EDIT: Since I couldn't work any lulz into the above statement, I make the following offering for entertainment value as an incentive.
 |
|
|
| bananas |
| quote: | Originally posted by idoru
VLC > * |
|
|
|
| leph555 |
| Download the BD Rips, watch with VLC and forget about the rest |
|
|
| WittyHandle |
I'm not smart enough to use torrents, so I usually just get them from ninjavideo or movieplex, which don't carry BD rips, but maybe they do, because I don't know what that means.
I've used VLC before, but are you all recommending it on the basis of picture quality, or some other criteria? |
|
|
| leph555 |
the programs have nothing to do with quality. We all love VLC because its simple and has the codecs to play anything that you throw at it.
and there is absolutely nothing hard about using torrents. |
|
|
| ToF |
| quote: | Originally posted by WittyHandle
I'm not smart enough to use torrents, so I usually just get them from ninjavideo or movieplex, which don't carry BD rips, but maybe they do, because I don't know what that means.
I've used VLC before, but are you all recommending it on the basis of picture quality, or some other criteria? |
If you aren't smart enough to handle bit torrents then I probably wouldn't recommend VLC.
But seriously, torrents are easy?
1. Download torrent client (uTorrent, Azureus, etc)
2. Install
3. Find torrent site and download you want
4. ...
5. Profit? |
|
|
| WittyHandle |
| I guess I was most interested in knowing if a particular program delivered picture & sound quality better than the others, but just hadn't thought to articulate that til just now. Oops. |
|
|
| Ygrene |
| What is that, a trumpet? |
|
|
| Joss Weatherby |
Most video player programs on Windows are going to use the standard windows codecs installed, which most of the time is some variation of the ffmpeg library (decodes almosy all FourCC video types, DIVX, XVID, H264 and MPEG video).

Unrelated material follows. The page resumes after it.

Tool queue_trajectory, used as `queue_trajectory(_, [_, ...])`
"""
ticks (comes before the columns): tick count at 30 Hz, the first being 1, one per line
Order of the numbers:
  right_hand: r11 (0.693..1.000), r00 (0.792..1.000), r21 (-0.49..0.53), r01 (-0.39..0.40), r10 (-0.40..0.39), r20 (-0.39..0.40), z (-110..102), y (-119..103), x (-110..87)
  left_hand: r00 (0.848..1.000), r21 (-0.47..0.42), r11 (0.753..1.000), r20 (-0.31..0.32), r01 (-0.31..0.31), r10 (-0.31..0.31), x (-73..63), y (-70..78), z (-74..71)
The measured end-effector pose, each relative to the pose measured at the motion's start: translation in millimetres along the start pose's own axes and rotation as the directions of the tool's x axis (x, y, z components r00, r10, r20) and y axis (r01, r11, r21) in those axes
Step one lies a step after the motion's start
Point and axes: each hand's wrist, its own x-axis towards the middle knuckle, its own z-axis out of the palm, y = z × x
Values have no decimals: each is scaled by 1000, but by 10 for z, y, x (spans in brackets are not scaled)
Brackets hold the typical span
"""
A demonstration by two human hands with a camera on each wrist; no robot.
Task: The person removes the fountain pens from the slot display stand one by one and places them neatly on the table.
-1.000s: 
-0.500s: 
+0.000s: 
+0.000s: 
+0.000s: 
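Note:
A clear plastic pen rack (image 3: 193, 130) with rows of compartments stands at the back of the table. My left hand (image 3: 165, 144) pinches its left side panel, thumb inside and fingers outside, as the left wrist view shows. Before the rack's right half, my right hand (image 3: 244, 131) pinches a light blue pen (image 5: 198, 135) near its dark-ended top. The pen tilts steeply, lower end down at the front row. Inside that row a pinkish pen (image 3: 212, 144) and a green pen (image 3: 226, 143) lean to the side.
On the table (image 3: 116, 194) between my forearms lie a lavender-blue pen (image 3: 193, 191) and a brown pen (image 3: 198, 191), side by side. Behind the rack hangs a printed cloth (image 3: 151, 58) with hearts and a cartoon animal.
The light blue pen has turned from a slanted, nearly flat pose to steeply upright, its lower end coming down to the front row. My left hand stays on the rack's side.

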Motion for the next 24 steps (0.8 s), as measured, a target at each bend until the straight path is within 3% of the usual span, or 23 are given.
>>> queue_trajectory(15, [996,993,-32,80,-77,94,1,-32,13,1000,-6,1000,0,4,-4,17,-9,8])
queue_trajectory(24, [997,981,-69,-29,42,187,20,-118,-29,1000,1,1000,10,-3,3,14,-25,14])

Basically WMP, Windows Media Player Classic, and almost all the others are just a front end to this library. Some might offer more tools to adjust the output of the video (contrast, color balance, etc) but the video quality and audio quality (handled also by ffmpeg) are going to be roughly the same.
VLC on the other hand has custom written libraries for all the data formats it supports. I find that its deblocking and other quality controls are a little bit easier/nicer to deal with than ffmpegs (either through a front end in a player, or through the ffmpeg control panel).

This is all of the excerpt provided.